[TASK DESCRIPTION] Every line containing the string "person" is to be copied from the records.

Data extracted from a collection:
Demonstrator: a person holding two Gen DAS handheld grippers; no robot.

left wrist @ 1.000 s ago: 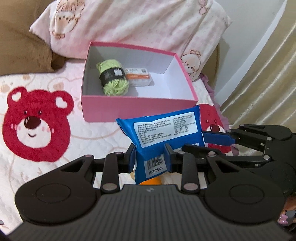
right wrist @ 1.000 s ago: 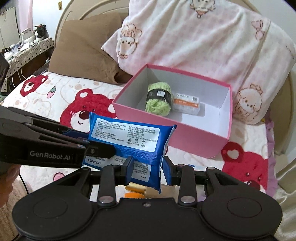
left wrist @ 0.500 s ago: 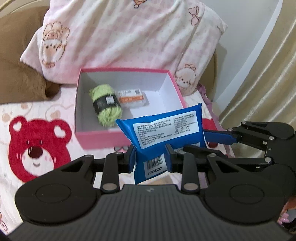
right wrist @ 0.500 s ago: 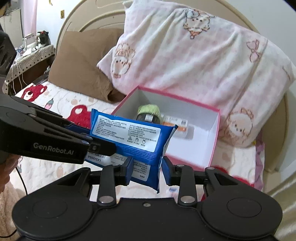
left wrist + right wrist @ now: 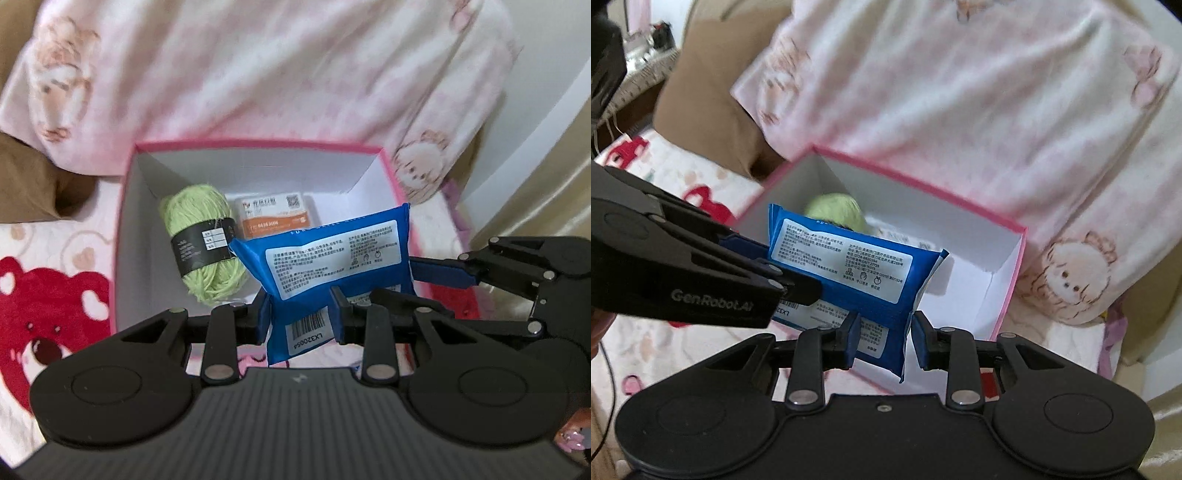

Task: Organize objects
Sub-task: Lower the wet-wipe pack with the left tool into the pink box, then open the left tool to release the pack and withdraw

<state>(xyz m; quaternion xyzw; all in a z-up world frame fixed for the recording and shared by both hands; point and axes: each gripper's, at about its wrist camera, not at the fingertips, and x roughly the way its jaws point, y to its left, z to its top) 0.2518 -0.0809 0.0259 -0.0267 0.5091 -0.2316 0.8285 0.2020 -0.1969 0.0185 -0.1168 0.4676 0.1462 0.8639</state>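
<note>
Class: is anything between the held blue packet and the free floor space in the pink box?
Nothing visible blocks it. The blue packet hangs over the pink box; green yarn and an orange-labelled pack sit left, leaving the right side free.

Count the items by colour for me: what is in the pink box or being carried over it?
Green: 1, yarn ball
Orange and white: 1, small packet
Blue: 1, wipes pack, carried above the pink box
Total: 3

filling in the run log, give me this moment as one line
step: carry to box | held: blue packet | left tool: gripping packet | right tool: jaws closing on packet | pink box: holds green yarn, orange pack
</note>
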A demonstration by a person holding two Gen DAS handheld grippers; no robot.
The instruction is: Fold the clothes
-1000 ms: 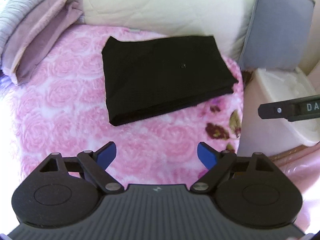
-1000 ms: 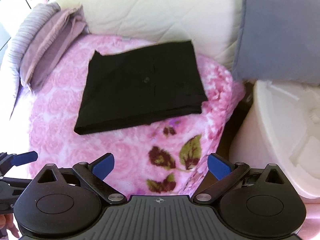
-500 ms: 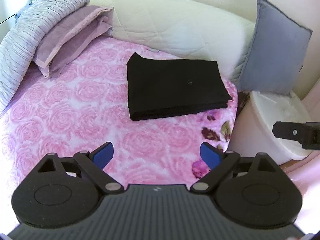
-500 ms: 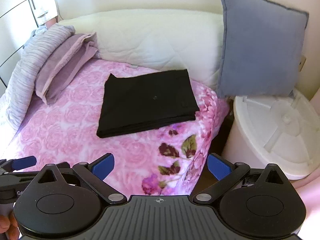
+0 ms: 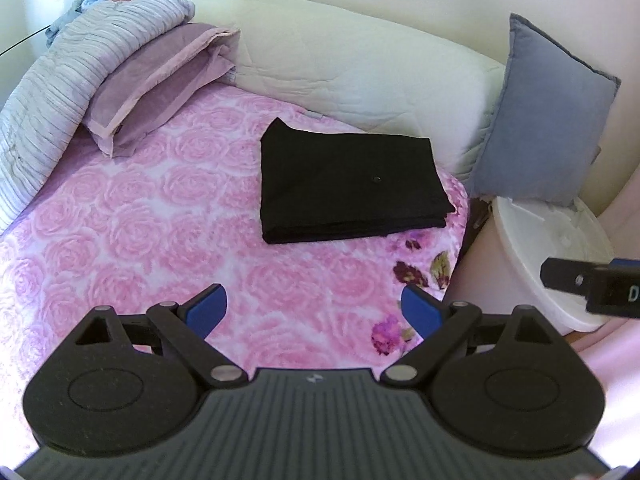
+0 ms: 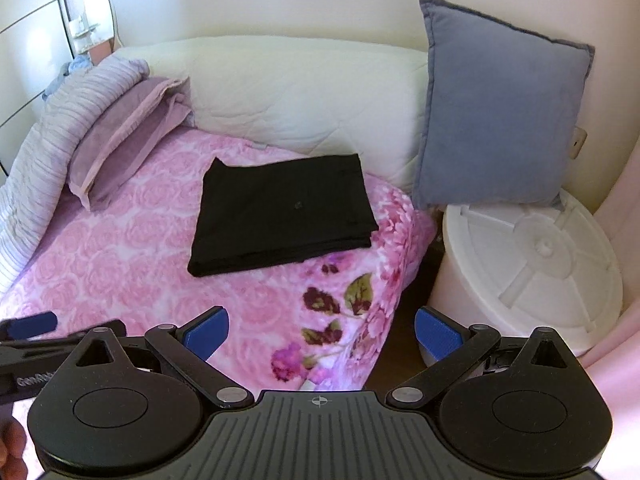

[RESPONSE TO THE TASK]
Demonstrator: a person holding two Gen DAS handheld grippers; no robot.
A demonstration by a person holding two Gen DAS handheld grippers; no robot.

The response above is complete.